Set down, word for word, each line from the top of the data through the line that has "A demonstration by"; omit every picture.

*Excerpted data:*
○ ○ ○

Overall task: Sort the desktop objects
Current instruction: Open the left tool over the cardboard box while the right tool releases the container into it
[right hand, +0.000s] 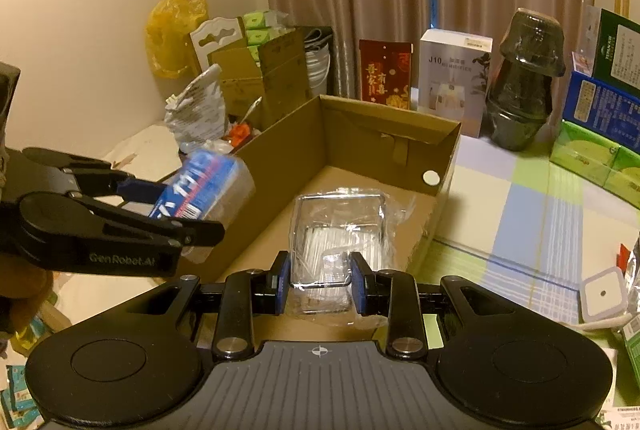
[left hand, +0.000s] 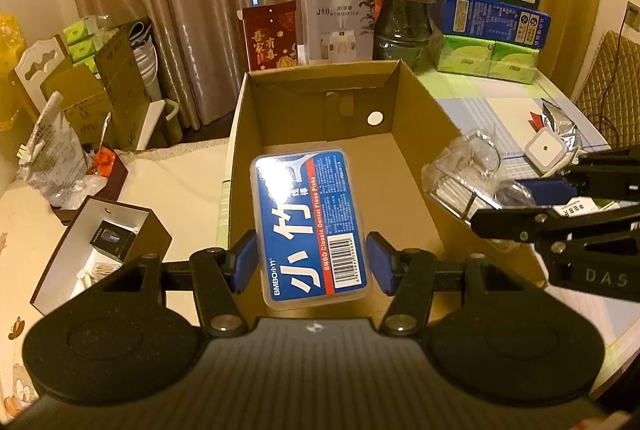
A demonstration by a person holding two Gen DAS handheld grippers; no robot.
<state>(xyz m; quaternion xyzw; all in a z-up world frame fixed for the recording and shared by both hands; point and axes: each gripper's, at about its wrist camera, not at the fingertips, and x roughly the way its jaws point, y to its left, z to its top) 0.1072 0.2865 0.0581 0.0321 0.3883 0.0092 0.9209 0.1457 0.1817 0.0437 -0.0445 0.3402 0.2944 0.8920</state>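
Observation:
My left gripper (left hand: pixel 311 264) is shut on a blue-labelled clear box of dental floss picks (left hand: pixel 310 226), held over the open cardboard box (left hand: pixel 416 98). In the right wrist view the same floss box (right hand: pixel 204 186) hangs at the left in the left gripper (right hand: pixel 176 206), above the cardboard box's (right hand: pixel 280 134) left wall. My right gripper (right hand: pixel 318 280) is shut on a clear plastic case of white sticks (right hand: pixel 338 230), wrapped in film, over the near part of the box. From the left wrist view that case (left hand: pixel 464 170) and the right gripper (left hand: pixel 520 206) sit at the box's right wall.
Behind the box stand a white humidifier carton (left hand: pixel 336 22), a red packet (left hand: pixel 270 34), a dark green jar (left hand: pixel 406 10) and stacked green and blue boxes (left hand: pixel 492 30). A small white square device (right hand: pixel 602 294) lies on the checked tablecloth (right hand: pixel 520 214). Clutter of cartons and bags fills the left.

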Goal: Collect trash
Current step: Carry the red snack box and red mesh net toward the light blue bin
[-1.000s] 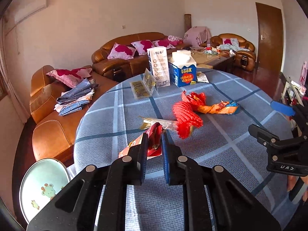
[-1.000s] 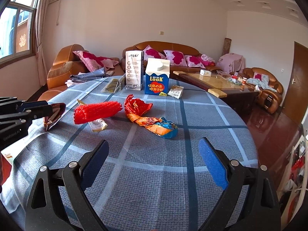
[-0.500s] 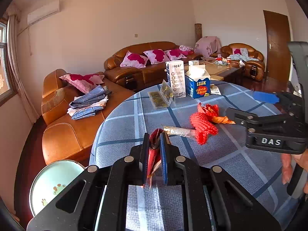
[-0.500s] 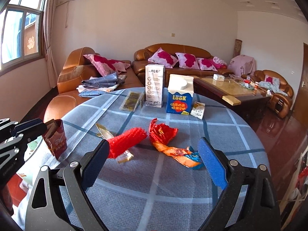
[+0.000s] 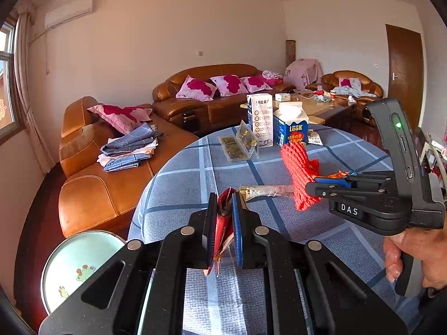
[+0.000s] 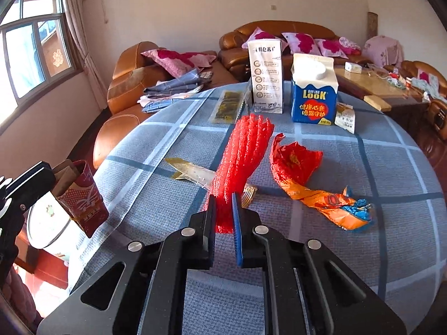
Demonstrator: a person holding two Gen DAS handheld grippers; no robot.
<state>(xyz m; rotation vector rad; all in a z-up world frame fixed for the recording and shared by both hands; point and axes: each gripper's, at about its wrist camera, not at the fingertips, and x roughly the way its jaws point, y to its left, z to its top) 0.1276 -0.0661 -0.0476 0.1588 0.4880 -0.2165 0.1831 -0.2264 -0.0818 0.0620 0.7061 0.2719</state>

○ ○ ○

*Problem solution:*
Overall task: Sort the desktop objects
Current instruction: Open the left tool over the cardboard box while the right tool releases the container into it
[right hand, +0.000s] 
[left hand, +0.000s] 
A demonstration by a person holding two Gen DAS handheld grippers; no robot.

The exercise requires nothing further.